TASK REQUIREMENTS> The answer should be a single number: how many lines of the entries below hold the word "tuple".

EXTRACTED ENTRIES>
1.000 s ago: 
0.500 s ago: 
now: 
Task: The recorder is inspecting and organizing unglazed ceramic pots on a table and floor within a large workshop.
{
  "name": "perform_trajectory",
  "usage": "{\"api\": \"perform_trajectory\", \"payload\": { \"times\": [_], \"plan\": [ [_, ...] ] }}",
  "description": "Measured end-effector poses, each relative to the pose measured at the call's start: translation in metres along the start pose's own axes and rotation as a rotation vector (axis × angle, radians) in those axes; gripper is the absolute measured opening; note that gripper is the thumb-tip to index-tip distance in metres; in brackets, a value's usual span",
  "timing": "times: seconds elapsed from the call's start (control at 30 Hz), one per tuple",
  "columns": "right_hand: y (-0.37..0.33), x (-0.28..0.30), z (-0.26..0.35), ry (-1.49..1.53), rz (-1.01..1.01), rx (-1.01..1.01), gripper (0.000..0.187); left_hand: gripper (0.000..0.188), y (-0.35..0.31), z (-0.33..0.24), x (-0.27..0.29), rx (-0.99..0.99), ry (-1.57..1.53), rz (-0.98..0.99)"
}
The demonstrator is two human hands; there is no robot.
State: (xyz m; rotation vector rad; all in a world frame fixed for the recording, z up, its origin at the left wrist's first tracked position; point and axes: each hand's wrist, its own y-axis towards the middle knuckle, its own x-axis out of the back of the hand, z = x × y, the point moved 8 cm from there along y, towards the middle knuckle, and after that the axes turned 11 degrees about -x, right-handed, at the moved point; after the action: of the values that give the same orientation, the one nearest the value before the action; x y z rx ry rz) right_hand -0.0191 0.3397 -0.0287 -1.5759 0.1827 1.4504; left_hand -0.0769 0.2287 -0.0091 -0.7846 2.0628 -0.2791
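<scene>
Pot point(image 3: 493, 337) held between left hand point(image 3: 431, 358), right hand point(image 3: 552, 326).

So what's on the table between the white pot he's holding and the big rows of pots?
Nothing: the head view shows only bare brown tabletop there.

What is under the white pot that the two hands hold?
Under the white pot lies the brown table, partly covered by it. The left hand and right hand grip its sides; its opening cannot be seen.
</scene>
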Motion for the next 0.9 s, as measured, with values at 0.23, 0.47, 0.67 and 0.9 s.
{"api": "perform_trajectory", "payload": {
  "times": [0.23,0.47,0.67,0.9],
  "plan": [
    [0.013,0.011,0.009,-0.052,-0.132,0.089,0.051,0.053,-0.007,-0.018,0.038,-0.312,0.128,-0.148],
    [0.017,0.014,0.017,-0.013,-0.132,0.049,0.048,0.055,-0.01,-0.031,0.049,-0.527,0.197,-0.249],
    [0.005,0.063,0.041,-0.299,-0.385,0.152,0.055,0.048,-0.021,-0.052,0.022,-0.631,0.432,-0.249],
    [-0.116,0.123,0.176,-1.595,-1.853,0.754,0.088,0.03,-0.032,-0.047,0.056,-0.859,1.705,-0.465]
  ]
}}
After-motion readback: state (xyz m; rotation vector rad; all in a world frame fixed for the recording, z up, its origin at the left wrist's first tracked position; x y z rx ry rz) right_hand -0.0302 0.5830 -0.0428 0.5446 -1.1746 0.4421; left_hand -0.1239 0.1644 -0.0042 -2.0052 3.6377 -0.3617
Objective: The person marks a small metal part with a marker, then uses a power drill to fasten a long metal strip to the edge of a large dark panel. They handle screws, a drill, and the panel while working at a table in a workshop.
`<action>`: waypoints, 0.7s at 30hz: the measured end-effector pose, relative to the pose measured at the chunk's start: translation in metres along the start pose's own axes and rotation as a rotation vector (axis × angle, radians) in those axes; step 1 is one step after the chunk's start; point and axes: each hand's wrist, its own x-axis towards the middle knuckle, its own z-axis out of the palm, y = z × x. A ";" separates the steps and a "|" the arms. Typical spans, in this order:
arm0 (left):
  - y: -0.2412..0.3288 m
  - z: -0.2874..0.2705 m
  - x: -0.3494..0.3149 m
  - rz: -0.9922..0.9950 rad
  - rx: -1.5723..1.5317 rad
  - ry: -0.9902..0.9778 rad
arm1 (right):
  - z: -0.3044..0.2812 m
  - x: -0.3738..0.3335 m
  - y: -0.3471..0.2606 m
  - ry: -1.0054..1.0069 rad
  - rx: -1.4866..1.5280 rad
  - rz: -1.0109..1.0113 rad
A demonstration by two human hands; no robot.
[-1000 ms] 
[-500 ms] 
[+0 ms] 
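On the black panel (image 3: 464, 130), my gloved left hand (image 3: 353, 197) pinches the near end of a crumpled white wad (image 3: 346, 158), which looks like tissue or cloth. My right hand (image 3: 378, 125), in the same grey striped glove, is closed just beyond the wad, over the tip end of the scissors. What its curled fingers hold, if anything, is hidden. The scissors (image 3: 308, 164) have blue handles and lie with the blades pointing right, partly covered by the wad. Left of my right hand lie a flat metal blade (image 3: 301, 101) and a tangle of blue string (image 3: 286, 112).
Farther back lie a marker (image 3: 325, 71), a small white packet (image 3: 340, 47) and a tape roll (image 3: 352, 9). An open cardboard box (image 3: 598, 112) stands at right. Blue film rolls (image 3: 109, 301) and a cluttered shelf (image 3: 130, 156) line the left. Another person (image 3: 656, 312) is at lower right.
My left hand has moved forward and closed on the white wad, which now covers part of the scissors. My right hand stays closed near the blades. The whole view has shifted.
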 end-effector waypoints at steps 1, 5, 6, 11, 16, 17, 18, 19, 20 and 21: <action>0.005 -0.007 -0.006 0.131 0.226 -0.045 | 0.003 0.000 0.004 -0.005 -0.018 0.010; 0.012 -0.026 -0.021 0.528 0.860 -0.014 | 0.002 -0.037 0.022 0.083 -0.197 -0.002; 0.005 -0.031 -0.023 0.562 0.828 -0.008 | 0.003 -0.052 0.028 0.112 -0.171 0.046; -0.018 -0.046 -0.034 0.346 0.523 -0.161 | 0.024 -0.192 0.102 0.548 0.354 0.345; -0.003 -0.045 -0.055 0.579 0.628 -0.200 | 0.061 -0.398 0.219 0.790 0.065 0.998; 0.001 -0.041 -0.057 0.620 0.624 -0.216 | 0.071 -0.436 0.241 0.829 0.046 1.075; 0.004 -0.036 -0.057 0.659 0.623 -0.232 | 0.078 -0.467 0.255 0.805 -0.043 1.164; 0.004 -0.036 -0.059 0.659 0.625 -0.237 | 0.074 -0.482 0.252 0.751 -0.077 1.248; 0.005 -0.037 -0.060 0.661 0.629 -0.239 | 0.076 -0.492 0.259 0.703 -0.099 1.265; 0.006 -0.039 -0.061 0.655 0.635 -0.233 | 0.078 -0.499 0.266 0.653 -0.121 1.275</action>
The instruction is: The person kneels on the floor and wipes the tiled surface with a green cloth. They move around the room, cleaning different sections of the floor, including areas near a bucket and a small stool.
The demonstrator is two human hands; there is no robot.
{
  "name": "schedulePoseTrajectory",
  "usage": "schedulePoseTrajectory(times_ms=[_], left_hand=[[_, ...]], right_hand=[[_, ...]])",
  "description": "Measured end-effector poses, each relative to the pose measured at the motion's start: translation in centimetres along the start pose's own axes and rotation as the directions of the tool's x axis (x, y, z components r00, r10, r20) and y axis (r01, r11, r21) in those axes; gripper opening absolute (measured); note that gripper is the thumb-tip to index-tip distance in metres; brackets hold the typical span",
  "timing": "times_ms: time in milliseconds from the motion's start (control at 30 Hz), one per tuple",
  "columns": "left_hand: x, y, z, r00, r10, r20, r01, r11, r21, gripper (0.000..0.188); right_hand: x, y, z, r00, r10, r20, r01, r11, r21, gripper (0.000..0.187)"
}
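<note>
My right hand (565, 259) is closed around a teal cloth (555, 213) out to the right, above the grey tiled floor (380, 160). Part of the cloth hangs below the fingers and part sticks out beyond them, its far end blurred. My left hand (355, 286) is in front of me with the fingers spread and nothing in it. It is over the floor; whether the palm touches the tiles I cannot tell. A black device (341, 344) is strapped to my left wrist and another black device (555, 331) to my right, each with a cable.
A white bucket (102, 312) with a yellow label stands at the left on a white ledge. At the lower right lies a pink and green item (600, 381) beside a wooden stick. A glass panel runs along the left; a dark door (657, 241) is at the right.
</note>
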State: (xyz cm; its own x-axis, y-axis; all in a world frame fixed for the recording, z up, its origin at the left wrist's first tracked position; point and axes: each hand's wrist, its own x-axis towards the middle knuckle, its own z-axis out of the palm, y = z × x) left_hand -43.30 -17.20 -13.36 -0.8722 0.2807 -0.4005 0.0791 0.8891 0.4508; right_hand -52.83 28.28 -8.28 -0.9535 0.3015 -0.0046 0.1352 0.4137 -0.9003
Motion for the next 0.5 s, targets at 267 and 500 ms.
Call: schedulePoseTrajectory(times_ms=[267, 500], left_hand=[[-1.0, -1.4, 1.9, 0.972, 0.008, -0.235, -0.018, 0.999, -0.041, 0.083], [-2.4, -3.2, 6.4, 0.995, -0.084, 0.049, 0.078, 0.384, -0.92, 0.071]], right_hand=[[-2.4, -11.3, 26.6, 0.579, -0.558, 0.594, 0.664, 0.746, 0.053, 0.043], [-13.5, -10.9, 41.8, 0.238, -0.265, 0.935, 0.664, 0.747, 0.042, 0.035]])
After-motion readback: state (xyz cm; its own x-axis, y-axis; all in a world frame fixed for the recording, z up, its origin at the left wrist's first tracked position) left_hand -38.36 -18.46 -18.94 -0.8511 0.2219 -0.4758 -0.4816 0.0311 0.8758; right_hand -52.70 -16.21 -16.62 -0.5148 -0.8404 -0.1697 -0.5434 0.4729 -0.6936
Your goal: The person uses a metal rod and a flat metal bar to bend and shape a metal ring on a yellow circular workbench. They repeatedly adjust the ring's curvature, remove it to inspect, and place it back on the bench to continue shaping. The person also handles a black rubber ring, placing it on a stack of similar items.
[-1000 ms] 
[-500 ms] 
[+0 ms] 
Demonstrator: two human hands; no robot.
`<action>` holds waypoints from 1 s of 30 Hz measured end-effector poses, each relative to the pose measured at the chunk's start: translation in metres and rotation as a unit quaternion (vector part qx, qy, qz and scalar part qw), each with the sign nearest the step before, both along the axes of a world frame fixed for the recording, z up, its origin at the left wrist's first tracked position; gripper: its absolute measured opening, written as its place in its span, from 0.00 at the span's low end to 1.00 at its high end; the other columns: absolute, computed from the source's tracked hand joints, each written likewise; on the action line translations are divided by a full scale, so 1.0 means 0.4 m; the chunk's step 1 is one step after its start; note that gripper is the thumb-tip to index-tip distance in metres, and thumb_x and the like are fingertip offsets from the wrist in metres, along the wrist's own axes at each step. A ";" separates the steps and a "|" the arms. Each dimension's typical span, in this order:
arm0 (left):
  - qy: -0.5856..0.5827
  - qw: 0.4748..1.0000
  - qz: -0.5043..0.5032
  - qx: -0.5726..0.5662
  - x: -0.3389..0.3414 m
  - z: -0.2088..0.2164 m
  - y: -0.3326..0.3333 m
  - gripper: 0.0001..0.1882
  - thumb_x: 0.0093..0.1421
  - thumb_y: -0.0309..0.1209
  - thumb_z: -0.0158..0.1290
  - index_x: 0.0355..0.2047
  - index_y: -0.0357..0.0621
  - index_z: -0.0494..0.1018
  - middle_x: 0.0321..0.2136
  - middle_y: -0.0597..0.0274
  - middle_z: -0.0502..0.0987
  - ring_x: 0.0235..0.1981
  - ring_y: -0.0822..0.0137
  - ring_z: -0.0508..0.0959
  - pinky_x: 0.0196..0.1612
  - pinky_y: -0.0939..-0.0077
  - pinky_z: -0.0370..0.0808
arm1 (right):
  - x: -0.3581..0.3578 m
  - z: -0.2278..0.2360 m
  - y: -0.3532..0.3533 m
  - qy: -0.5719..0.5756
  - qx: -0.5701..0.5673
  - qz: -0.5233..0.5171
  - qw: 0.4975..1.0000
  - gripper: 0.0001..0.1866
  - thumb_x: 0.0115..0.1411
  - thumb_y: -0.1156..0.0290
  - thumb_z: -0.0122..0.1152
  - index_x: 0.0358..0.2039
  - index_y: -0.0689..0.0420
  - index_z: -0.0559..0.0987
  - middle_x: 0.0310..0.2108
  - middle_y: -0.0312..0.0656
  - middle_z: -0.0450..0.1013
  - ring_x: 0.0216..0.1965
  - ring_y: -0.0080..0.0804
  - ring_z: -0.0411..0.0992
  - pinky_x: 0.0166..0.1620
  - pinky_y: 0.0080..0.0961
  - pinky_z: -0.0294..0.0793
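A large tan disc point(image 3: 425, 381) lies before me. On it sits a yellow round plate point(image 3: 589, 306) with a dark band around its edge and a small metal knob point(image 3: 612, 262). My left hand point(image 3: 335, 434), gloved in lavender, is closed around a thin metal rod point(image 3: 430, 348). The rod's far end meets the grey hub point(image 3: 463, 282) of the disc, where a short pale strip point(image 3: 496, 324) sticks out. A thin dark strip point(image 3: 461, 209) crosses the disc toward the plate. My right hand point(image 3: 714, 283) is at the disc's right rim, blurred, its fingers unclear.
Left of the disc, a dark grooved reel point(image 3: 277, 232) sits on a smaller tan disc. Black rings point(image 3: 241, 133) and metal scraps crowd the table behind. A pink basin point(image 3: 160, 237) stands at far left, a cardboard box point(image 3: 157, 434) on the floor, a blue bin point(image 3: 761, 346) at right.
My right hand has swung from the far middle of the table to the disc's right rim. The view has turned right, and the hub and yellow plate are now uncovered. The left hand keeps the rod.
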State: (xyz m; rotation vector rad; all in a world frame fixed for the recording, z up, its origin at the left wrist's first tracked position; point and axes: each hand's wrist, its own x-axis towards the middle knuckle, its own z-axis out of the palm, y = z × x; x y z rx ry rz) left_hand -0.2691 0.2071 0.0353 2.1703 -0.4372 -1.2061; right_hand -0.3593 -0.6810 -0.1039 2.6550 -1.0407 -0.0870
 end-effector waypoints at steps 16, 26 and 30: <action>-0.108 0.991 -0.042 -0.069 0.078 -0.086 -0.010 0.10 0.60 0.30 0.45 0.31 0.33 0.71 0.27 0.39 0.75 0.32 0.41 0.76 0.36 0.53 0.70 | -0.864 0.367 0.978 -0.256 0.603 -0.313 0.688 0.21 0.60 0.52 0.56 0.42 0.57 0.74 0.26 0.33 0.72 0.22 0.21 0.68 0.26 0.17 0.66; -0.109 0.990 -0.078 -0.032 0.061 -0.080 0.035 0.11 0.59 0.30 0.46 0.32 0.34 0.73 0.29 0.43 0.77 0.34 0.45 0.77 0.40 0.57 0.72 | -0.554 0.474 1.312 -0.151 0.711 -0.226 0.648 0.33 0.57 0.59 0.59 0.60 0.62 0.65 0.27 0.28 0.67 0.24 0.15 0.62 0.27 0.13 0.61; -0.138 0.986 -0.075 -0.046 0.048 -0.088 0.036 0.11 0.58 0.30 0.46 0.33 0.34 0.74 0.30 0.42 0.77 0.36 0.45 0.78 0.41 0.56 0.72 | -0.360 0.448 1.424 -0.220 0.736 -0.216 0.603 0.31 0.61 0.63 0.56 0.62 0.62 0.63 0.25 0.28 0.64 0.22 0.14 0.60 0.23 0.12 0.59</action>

TASK OUTPUT> 2